Efisiensi anggaran MBG soroti pengalihan belanja ke pembangunan kualitas manusia
Perdebatan mengenai Program Makan Bergizi Gratis, atau MBG, tidak berhenti pada sumber pendanaannya, tetapi juga pada arah penggunaan hasil penghematan anggaran. Pemisahan antara efisiensi dan refocusing menjadi kunci untuk membaca apakah ruang fiskal yang muncul benar-benar mencerminkan perubahan prioritas pembangunan negara.
Sorotan
- Pengurangan perjalanan dinas dan pengetatan biaya operasional disebut sebagai efisiensi anggaran, namun pengalihan hasilnya ke MBG masuk kategori refocusing anggaran.
- Alokasi APBN yang lebih besar untuk MBG menandai pergeseran fokus pembangunan Indonesia dari infrastruktur fisik ke peningkatan kualitas manusia.
- Pembangunan fisik seperti jalan tol dan pelabuhan dinilai terbatas dampaknya, sehingga prioritas beralih ke peningkatan produktivitas tenaga kerja melalui pembangunan manusia.

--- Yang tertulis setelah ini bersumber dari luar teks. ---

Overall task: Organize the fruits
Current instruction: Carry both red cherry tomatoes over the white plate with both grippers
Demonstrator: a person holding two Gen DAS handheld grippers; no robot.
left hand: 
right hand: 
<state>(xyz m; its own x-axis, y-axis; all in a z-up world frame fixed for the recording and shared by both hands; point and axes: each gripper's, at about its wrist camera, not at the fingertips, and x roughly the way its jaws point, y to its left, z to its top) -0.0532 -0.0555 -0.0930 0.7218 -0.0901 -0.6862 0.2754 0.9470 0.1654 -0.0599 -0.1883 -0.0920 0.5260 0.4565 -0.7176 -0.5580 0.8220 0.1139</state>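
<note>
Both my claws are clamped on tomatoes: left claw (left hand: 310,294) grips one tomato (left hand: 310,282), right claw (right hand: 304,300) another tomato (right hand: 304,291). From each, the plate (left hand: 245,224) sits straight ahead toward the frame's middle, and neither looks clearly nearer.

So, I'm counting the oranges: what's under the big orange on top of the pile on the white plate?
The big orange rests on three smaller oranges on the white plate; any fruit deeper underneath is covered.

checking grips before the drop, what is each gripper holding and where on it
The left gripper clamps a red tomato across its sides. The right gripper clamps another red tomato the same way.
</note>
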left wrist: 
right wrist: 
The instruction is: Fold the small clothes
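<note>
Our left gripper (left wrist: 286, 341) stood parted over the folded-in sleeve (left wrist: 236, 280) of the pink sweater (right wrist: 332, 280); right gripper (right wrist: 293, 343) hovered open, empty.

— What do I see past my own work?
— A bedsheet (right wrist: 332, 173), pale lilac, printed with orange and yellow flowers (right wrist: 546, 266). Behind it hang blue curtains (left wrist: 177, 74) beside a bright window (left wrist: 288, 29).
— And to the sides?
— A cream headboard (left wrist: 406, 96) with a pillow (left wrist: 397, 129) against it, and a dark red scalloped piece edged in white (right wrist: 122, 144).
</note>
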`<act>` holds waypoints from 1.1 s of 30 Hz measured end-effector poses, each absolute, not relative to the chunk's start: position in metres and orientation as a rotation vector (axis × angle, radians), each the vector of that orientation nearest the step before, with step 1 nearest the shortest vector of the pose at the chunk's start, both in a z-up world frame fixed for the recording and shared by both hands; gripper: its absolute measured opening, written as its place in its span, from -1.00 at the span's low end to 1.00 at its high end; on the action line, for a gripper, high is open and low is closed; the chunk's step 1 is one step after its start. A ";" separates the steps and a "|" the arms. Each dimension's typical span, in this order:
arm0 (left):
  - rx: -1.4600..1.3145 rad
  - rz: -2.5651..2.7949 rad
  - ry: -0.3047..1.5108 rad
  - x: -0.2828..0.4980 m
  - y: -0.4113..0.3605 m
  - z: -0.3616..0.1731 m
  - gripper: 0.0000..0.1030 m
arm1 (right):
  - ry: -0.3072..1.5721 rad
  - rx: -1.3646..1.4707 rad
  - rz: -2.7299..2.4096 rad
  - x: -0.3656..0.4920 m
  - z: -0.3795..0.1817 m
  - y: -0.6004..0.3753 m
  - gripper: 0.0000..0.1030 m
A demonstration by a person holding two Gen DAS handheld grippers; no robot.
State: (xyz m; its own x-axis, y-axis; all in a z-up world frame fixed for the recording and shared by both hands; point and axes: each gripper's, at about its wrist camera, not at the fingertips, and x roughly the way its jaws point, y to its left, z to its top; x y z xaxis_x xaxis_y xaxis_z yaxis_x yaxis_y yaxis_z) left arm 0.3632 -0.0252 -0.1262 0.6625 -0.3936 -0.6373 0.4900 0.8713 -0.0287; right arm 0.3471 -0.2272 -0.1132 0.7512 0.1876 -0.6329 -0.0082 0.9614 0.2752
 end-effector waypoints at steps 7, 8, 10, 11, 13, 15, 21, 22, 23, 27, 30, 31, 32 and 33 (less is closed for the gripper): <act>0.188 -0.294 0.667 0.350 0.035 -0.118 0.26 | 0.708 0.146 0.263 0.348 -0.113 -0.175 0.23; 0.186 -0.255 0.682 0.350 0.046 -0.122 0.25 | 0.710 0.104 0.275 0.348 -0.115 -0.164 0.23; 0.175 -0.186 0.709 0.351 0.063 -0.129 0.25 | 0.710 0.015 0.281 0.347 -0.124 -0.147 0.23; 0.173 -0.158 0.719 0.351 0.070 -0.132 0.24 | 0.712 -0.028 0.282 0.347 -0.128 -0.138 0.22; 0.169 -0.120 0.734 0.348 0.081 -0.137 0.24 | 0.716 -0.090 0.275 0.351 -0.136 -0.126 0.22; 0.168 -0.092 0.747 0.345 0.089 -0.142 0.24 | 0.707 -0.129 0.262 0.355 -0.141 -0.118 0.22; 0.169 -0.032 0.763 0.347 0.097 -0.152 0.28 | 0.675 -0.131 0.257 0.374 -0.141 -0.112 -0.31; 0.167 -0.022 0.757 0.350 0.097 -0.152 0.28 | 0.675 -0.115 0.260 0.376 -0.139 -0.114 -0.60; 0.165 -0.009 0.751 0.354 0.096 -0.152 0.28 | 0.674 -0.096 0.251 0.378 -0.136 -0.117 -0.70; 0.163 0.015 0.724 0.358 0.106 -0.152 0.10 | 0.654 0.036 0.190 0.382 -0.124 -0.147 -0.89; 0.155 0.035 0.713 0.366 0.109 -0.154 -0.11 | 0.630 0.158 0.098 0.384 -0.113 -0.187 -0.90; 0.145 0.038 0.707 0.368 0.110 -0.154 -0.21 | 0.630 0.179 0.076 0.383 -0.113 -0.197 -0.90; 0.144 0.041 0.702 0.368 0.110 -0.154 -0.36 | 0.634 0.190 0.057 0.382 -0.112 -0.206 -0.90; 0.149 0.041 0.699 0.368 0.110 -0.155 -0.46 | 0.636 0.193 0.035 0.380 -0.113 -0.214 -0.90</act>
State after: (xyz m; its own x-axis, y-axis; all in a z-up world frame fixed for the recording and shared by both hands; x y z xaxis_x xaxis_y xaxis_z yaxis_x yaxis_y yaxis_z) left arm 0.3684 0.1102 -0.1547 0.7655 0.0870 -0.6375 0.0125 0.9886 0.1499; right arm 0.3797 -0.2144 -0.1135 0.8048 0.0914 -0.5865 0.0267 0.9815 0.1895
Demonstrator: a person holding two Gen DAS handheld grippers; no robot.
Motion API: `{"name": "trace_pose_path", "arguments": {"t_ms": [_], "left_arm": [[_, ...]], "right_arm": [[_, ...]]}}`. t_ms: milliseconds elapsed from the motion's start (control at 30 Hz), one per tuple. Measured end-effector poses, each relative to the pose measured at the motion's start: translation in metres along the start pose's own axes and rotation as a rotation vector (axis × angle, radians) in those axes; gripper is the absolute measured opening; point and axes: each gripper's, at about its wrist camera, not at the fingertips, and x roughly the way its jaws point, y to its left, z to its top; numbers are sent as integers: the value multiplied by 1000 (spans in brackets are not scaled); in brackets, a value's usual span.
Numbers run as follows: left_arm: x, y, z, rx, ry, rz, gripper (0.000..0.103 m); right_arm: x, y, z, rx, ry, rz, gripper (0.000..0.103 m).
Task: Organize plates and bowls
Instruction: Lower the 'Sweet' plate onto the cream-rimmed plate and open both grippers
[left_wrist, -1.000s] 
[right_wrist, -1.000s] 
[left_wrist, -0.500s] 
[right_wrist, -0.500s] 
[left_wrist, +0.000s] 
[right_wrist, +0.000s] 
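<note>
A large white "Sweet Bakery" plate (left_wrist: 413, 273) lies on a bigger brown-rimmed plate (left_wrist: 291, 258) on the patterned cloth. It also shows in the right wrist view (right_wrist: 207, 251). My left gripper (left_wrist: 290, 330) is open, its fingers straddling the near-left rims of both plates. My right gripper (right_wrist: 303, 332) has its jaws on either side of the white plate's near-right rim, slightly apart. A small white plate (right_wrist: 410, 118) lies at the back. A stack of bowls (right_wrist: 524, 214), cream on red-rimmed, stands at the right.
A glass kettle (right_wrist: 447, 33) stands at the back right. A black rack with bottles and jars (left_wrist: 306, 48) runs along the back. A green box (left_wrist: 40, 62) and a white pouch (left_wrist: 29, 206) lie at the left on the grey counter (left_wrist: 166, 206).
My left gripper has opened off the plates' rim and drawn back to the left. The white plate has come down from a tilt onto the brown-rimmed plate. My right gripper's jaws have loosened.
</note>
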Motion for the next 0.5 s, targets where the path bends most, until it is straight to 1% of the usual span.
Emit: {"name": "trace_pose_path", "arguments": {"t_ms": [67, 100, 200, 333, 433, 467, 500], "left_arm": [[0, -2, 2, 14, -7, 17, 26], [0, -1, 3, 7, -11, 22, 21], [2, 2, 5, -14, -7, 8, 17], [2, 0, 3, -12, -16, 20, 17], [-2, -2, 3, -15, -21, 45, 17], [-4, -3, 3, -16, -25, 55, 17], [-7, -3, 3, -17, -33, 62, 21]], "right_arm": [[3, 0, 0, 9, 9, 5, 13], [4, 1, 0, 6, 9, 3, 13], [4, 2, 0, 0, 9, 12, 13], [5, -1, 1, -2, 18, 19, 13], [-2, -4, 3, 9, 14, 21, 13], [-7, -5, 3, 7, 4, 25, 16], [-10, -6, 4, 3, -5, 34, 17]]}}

Pergeseran fungsi efisiensi anggaran
Seperti ditulis Kompas Indeks News Indonesia, jawaban bahwa MBG dibiayai dari efisiensi anggaran hanya menjelaskan sebagian dari proses kebijakan fiskal yang sedang berjalan. Penghematan belanja melalui pengurangan perjalanan dinas, penyederhanaan rapat, atau pengetatan biaya operasional masuk dalam kategori efisiensi, tetapi pengalihan ruang fiskal hasil penghematan itu ke MBG sudah bergerak ke ranah refocusing anggaran.Pembedaan ini penting karena persoalan utama dalam politik anggaran bukan hanya bagaimana negara menghemat uang, melainkan untuk apa hasil penghematan tersebut digunakan. Dalam kerangka itu, efisiensi berarti biaya ditekan tanpa mengurangi tujuan pokok program, sementara refocusing menandai perubahan arah belanja negara menuju prioritas baru.
Dampak terhadap arah pembangunan Indonesia
Dalam ekonomi publik, preferensi negara tercermin dari alokasi APBN, bukan hanya dari pernyataan kebijakan. Alokasi yang lebih besar pada MBG menunjukkan program ini dapat dibaca sebagai bagian dari pergeseran orientasi pembangunan, dari fokus kuat pada aset fisik menuju perhatian yang lebih besar pada kualitas manusia.Selama bertahun-tahun, kemajuan Indonesia banyak diukur lewat pembangunan infrastruktur seperti jalan tol, pelabuhan, bendungan, dan kawasan industri. Pendekatan itu tetap penting untuk konektivitas dan aktivitas ekonomi, namun teks ini menekankan bahwa pembangunan fisik memiliki batas karena perluasan infrastruktur tidak otomatis menghasilkan tenaga kerja yang lebih produktif.
Dalam artikel kami sebelumnya tentang persetujuan pagu awal anggaran tujuh kementerian koordinator dalam pembahasan RAPBN 2027 di DPR, kami mengulas bagaimana langkah awal ini membuka ruang pembahasan lanjutan terkait rincian kebutuhan belanja dan potensi tambahan alokasi. Kami juga menekankan bahwa proses penetapan pagu semakin menuntut transparansi, ketepatan alokasi, dan akuntabilitas belanja lintas sektor sebagai bagian dari penguatan tata kelola anggaran.